== Problem description ==
Scan the records for "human". Report each line that includes it.

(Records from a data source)
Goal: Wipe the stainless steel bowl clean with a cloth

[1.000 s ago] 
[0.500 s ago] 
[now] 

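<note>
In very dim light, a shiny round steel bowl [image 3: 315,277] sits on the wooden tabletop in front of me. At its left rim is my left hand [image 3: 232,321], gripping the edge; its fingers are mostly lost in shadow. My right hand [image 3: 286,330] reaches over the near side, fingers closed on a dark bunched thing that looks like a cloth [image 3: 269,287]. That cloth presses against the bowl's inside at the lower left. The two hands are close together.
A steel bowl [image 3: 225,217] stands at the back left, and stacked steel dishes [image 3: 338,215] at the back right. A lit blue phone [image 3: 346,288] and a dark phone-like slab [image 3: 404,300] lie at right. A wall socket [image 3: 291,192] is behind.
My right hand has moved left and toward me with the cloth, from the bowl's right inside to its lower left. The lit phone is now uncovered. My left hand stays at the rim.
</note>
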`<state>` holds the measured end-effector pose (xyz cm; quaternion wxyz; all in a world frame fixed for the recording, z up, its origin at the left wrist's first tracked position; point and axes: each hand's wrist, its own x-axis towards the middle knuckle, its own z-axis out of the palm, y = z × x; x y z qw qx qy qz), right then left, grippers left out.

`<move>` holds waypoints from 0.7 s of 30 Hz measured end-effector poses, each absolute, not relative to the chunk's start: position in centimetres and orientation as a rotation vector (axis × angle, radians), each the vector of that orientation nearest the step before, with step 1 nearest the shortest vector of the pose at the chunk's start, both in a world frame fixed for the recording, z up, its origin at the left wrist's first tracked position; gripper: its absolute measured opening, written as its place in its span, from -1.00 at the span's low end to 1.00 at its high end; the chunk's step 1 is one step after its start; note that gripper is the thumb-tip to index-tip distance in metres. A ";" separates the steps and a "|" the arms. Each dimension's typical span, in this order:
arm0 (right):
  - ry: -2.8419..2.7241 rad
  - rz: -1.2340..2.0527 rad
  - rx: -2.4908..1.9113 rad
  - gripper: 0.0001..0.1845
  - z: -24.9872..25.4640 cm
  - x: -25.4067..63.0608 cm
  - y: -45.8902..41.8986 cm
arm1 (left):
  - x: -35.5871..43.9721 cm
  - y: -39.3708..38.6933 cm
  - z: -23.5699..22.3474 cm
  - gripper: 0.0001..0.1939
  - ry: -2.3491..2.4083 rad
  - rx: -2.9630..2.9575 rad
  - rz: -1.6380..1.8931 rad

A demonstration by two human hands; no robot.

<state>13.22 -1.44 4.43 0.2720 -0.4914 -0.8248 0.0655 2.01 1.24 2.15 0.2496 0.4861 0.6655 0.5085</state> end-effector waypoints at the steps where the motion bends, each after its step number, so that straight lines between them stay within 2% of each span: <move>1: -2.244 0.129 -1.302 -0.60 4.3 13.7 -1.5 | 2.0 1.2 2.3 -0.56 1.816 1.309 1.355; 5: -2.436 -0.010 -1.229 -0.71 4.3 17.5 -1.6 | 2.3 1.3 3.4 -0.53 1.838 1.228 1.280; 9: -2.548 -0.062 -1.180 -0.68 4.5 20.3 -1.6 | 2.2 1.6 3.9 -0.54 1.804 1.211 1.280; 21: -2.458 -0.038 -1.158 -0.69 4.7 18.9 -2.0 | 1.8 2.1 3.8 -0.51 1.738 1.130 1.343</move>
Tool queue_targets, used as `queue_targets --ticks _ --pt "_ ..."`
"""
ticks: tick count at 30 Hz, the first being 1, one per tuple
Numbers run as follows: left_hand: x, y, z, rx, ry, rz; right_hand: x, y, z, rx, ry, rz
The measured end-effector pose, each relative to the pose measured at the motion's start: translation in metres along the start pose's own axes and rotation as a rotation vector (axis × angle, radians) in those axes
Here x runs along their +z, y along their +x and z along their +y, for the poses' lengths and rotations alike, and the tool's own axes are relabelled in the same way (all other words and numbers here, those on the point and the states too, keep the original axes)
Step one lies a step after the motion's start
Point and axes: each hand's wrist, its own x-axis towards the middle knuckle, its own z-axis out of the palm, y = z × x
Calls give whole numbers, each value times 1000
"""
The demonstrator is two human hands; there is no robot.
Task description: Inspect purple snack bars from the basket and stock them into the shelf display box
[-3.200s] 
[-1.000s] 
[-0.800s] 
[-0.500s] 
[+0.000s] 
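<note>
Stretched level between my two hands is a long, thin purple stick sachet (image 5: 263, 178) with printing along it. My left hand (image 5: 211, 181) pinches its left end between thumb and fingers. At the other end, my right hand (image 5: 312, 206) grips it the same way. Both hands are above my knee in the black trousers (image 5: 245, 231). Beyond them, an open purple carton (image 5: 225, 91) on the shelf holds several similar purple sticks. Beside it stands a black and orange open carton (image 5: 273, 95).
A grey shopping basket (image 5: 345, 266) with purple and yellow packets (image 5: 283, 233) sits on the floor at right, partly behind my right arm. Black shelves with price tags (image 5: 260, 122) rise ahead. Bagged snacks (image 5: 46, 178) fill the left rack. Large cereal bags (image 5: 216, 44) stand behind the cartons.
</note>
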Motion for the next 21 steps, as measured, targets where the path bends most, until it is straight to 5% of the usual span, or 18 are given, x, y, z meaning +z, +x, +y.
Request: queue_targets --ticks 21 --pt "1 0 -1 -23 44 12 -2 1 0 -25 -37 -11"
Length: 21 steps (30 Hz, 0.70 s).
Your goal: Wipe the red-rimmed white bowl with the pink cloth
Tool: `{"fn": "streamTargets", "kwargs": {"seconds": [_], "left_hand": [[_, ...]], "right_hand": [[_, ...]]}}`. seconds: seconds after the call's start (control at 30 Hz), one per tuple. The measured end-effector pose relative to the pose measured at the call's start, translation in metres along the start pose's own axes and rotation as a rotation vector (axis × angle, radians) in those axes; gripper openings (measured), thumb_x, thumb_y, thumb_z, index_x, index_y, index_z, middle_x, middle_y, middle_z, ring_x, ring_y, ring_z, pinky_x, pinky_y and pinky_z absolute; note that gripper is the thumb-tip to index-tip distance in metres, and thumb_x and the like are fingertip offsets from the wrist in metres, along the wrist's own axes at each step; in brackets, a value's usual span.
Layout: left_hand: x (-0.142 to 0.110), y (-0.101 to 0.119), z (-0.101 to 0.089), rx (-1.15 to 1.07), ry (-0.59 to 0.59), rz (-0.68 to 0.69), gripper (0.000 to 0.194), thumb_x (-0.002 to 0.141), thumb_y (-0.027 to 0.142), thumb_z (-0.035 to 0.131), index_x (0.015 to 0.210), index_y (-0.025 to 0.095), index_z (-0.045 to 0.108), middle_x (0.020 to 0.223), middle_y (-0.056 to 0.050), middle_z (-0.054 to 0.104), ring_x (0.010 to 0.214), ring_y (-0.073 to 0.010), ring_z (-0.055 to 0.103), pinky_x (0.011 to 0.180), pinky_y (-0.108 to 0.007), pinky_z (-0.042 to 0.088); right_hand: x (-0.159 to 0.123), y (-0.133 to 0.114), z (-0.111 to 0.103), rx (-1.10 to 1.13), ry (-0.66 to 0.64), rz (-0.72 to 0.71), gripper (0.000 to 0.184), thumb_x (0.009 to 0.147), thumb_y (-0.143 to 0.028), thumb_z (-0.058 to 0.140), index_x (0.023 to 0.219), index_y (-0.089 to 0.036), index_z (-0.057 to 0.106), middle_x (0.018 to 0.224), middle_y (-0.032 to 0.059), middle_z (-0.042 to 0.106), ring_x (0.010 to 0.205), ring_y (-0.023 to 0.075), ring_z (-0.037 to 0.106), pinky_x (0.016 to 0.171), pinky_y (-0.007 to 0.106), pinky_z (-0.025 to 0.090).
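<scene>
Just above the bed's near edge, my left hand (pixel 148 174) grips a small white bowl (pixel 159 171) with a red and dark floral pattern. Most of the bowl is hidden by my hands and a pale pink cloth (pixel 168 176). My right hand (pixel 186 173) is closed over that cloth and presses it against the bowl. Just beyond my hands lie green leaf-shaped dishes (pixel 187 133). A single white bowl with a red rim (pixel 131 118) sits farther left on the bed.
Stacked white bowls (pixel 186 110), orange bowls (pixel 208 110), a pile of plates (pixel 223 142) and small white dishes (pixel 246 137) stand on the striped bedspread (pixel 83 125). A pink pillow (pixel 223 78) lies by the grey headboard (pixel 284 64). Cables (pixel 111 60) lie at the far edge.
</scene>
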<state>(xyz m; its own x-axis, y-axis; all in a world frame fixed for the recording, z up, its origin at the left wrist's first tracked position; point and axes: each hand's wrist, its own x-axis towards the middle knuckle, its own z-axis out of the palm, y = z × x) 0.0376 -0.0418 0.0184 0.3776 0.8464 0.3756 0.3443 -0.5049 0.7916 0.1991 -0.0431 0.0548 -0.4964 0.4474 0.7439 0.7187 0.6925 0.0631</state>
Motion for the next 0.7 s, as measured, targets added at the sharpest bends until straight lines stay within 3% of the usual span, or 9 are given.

== Finished exercise ==
A demonstration by two human hands; no robot.
The demonstrator is two human hands; there is no robot.

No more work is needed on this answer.